WD Red vs WD Red Plus — Do Not Mix Them Up

This deserves emphasis. The WD Red (without "Plus") and the WD Red Plus look nearly identical in product listings. The Red uses SMR in some capacities; the Red Plus uses CMR. Always look for "Red Plus" specifically, not just "Red." In product listings, look for the CMR designation or "WD40EFPX" model number (the common 4TB Red Plus model).

Who Should Buy This

Buy the WD Red Plus 4TB if you are building a NAS with a Synology, QNAP, or compatible enclosure and need a reliable, 24/7-rated CMR drive. It is the standard recommendation for home and SOHO NAS builds in India for good reason.

Do not buy this for a gaming PC. It will function as a desktop secondary drive, but you are paying for NAS-specific engineering that provides no benefit outside a NAS enclosure. Use a Seagate Barracuda 4TB for desktop secondary storage instead.

/ common_questions

Questions

5 answers
What's the warranty in India for the WD Red Plus 4TB NAS HDD?
3 years WD India. This is the official Indian distributor version, which means full manufacturer warranty support.
WD Red vs WD Red Plus — which should I buy for NAS?

WD Red Plus. Always. The Red Plus uses CMR, which handles sustained concurrent NAS workloads correctly. Some WD Red models use SMR, which causes severe write slowdowns under sustained NAS load.

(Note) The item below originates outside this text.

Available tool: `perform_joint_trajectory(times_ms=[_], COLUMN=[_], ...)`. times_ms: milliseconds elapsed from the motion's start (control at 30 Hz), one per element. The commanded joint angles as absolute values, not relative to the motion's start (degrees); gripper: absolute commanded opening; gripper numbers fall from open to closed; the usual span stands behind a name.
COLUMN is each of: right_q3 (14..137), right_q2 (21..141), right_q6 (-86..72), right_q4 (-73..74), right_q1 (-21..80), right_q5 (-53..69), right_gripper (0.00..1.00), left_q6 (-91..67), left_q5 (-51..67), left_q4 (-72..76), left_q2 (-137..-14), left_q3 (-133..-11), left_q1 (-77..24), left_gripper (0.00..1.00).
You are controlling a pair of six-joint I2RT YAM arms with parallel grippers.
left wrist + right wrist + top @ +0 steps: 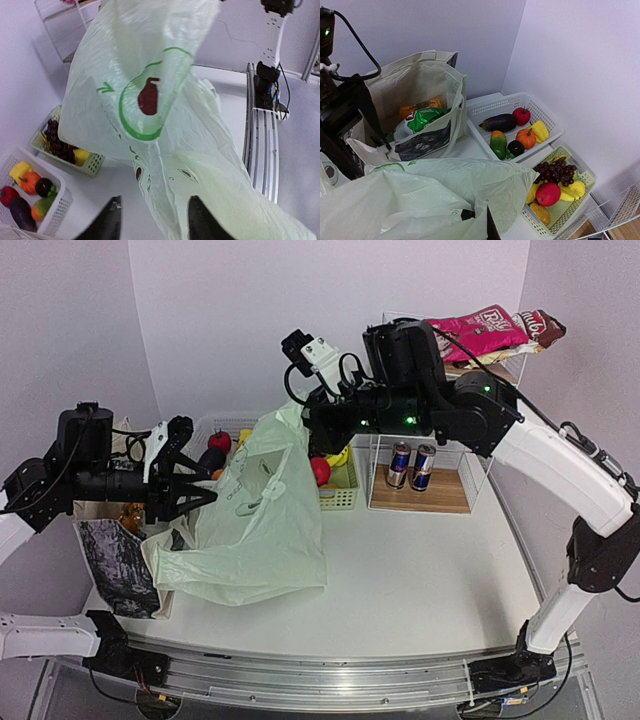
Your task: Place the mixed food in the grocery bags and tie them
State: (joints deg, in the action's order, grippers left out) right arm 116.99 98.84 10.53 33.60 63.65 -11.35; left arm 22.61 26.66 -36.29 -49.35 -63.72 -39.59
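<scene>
Near two baskets (pixel 492 102) (pixel 565 215) and two cans (pixel 400 464) (pixel 423 467), right pincer (pixel 302 408) pinches plastic bag (pixel 260 510); left pincer (pixel 155 210) gapes.

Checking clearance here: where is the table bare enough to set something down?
Bare table right of the plastic bag, in front of the can shelf, reaching the near rail. Crowded at left and back: canvas tote, white basket, green basket, left arm.

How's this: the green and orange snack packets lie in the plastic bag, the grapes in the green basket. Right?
No: the snack packets lie in the canvas tote, per the right wrist view. The grapes are in the green basket.
</scene>
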Motion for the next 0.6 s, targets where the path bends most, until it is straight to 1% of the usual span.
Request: perform_joint_trajectory(times_ms=[0, 167, 300, 467, 567], right_q3=[121.71, 126.37, 128.59, 130.33, 131.5], right_q2=[101.72, 104.7, 106.45, 108.56, 109.32], right_q6=[8.94, 6.02, 4.22, 3.16, 2.65], right_q4=[39.28, 39.39, 39.39, 39.4, 39.39], right_q1=[64.39, 65.24, 65.36, 65.3, 65.31], right_q5=[-7.89, -9.22, -9.31, -8.74, -9.22], right_gripper=[0.0, 0.0, 0.0, 0.0, 0.0], left_q6=[33.03, 33.24, 34.81, 40.23, 42.1], left_q5=[30.66, 31.71, 34.11, 29.99, 32.5], left_q4=[-35.83, -38.69, -41.12, -41.69, -44.06], left_q2=[-51.14, -58.62, -63.01, -65.12, -65.79], left_q3=[-71.83, -81.36, -86.17, -86.75, -87.32], left_q1=[-39.64, -39.7, -40.65, -46.69, -48.46], left_gripper=[0.89, 0.99, 0.99, 0.99, 0.97])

Is the WD Red Plus 4TB compatible with Synology and QNAP NAS in India?

Yes. Check the specific compatibility list on the Synology or QNAP website for your exact enclosure model. WD Red Plus drives are widely listed as compatible.

What is the warranty on WD Red Plus 4TB in India?

Three years, through WD India authorized service partners. Keep your purchase invoice for warranty claims.

Can I use the WD Red Plus 4TB as a desktop secondary drive?

Technically yes, but it is over-engineered and over-priced for desktop secondary storage. Use a desktop-rated drive instead and reserve the Red Plus for NAS use.